● **Exercise goal**
An exact copy of the data is needed, one that excludes all pictures.

★ ★ ★ ★ ★ ★ ★

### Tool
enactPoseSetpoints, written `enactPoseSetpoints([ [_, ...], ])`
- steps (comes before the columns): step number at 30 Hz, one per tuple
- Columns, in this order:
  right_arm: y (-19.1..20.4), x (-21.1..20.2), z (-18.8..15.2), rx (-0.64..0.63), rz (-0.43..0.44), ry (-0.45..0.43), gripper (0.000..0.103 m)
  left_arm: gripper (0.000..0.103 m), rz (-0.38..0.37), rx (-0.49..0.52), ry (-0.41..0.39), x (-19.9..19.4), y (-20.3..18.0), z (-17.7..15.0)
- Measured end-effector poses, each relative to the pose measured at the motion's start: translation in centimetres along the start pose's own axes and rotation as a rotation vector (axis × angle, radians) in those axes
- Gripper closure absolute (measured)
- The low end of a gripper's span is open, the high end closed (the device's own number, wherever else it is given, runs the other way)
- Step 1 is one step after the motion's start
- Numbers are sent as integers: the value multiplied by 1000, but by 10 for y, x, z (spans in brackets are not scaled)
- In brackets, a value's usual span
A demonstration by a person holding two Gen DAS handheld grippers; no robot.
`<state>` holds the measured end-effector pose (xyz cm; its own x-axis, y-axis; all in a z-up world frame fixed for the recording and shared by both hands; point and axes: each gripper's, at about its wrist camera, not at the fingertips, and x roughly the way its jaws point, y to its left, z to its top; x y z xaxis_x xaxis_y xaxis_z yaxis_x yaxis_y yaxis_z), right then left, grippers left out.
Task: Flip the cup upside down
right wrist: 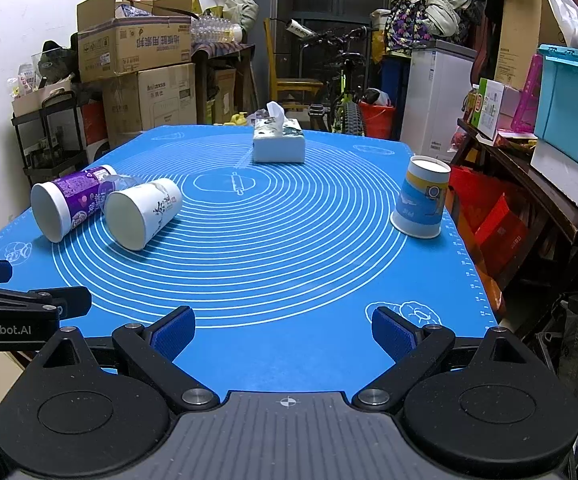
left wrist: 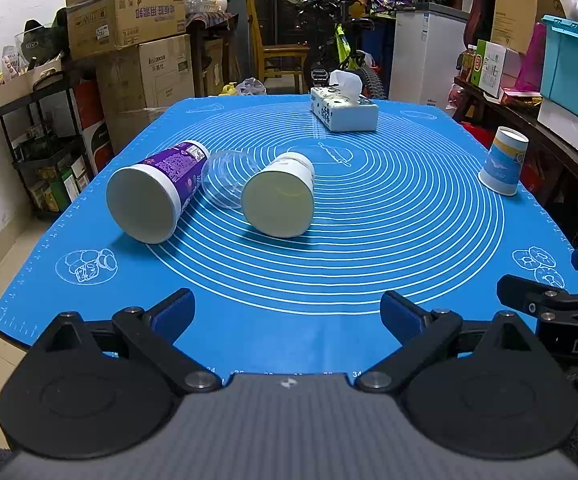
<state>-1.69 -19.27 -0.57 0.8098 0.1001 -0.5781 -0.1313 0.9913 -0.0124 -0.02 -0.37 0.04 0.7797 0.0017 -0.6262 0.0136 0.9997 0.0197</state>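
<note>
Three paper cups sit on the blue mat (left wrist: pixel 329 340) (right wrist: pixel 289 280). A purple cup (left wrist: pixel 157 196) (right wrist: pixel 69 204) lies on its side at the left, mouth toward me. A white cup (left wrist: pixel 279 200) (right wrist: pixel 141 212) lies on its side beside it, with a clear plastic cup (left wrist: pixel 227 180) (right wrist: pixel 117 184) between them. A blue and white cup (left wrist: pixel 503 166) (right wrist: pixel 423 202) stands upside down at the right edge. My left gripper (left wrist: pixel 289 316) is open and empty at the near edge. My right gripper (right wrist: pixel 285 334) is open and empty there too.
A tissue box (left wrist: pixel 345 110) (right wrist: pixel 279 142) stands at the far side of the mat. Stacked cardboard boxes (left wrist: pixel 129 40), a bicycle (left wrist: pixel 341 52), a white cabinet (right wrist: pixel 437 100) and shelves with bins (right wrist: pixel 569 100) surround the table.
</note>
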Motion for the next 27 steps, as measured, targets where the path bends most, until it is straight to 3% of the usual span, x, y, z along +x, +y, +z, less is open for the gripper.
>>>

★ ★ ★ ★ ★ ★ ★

● **Solution for this problem**
### Tool
enactPoseSetpoints, written `enactPoseSetpoints([ [_, ...], ])`
- steps (comes before the columns): step number at 30 Hz, one per tuple
- Columns, in this order:
  right_arm: y (-19.1..20.4), x (-21.1..20.2), z (-18.8..15.2), rx (-0.64..0.63), rz (-0.43..0.44), ry (-0.45..0.43), gripper (0.000..0.103 m)
  left_arm: gripper (0.000..0.103 m), rz (-0.38..0.37), rx (-0.49..0.52), ry (-0.41..0.39), x (-19.9..19.4), y (-20.3..18.0), z (-17.7..15.0)
- Measured end-effector poses, each relative to the pose measured at the motion's start: translation in centimetres along the start pose's own axes and rotation as a rotation vector (axis × angle, radians) in those axes
- Gripper closure absolute (measured)
- The low end of a gripper's span is open, the high end closed (the device's own number, wherever else it is given, runs the other way)
- Step 1 is one step after the motion's start
- Numbers are sent as integers: the value multiplied by 1000, but by 10 for y, x, z (spans in brackets are not scaled)
- In brackets, a value's usual span
A demonstration by a person holding two Gen DAS handheld grippers; no robot.
`<state>` holds the measured end-effector pose (xyz cm; its own x-axis, y-axis; all in a z-up world frame fixed for the recording and shared by both hands; point and axes: each gripper's, at about its wrist camera, not at the fingertips, and x roughly the way its jaws point, y to its left, z to its top; x y z xaxis_x xaxis_y xaxis_z yaxis_x yaxis_y yaxis_z), right then left, grippers left out.
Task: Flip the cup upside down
right wrist: 
left wrist: 
<state>-1.69 -19.27 -0.57 0.8098 0.1001 -0.5781 -0.1313 0.9913 -0.0124 -0.02 -0.37 0.04 0.7797 0.0017 -0.6262 0.0136 0.9997 0.0197</state>
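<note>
Three paper cups sit on the blue mat (left wrist: pixel 329 340) (right wrist: pixel 289 280). A purple cup (left wrist: pixel 157 196) (right wrist: pixel 69 204) lies on its side at the left, mouth toward me. A white cup (left wrist: pixel 279 200) (right wrist: pixel 141 212) lies on its side beside it, with a clear plastic cup (left wrist: pixel 227 180) (right wrist: pixel 117 184) between them. A blue and white cup (left wrist: pixel 503 166) (right wrist: pixel 423 202) stands upside down at the right edge. My left gripper (left wrist: pixel 289 316) is open and empty at the near edge. My right gripper (right wrist: pixel 285 334) is open and empty there too.
A tissue box (left wrist: pixel 345 110) (right wrist: pixel 279 142) stands at the far side of the mat. Stacked cardboard boxes (left wrist: pixel 129 40), a bicycle (left wrist: pixel 341 52), a white cabinet (right wrist: pixel 437 100) and shelves with bins (right wrist: pixel 569 100) surround the table.
</note>
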Motion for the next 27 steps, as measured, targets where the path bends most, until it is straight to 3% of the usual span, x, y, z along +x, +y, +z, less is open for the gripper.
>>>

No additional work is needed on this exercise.